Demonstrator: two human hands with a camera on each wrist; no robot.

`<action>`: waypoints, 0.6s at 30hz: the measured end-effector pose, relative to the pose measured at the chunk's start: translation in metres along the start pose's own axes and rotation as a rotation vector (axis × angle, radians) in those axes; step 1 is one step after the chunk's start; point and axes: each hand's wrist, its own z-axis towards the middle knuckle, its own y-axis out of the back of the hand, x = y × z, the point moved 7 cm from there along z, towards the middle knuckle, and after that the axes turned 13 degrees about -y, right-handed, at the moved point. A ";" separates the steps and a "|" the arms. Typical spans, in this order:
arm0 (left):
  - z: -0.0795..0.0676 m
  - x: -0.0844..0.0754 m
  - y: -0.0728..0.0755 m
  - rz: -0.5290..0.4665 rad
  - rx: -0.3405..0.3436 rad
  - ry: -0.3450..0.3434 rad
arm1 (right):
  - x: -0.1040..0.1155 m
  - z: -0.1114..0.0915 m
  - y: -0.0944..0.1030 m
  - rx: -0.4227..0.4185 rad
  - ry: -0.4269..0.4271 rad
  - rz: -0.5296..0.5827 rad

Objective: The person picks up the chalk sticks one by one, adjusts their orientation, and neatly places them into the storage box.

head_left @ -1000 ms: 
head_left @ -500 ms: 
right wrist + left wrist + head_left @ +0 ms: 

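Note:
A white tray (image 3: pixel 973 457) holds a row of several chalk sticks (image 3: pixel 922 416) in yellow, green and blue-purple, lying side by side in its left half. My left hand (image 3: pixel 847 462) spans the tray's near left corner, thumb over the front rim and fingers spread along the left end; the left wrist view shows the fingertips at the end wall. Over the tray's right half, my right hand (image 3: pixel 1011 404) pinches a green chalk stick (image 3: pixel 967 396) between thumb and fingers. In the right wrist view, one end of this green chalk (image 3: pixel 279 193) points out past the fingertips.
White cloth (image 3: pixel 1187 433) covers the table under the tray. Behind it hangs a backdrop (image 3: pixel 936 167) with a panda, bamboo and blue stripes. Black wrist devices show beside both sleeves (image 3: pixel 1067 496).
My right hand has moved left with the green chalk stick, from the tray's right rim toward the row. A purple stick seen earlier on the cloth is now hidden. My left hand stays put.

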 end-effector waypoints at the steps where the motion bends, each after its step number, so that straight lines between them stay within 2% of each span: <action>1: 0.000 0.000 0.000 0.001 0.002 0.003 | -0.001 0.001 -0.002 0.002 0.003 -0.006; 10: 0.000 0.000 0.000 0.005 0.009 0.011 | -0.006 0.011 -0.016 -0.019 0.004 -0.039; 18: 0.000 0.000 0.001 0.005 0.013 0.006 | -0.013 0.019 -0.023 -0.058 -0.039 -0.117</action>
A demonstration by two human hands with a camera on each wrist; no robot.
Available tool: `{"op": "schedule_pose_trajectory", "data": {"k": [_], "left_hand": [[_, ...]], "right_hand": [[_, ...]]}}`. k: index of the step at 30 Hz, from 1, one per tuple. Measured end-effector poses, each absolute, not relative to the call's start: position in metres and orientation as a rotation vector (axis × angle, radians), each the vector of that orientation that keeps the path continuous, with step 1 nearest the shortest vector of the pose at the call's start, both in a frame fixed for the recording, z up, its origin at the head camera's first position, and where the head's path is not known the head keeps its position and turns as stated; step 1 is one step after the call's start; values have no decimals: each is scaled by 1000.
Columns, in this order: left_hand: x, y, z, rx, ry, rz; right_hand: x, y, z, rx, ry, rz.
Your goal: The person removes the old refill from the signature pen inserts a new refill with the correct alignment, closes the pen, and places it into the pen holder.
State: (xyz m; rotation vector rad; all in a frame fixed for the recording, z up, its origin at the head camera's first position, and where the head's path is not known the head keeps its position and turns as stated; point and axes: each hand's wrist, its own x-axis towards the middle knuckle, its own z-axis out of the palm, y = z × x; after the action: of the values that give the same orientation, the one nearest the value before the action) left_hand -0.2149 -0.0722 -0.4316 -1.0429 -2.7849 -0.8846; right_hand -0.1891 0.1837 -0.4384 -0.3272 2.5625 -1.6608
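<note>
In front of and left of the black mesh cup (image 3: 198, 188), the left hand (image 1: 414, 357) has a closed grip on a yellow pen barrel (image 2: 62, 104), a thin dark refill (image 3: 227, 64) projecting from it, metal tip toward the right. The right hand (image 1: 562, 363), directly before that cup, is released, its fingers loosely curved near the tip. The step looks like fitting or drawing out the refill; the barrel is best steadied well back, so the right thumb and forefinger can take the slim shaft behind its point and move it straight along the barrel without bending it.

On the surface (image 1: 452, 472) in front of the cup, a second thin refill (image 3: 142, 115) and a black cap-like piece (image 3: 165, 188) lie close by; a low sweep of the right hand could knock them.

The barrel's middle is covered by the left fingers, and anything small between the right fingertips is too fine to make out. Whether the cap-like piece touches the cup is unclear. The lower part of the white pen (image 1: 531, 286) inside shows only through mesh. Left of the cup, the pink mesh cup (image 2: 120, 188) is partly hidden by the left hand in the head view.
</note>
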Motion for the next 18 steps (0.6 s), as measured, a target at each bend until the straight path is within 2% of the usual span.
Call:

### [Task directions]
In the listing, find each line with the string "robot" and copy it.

### [Exercise response]
Demonstrator: two human hands with a camera on each wrist; no robot.
A demonstration by two human hands with a camera on each wrist; no robot.

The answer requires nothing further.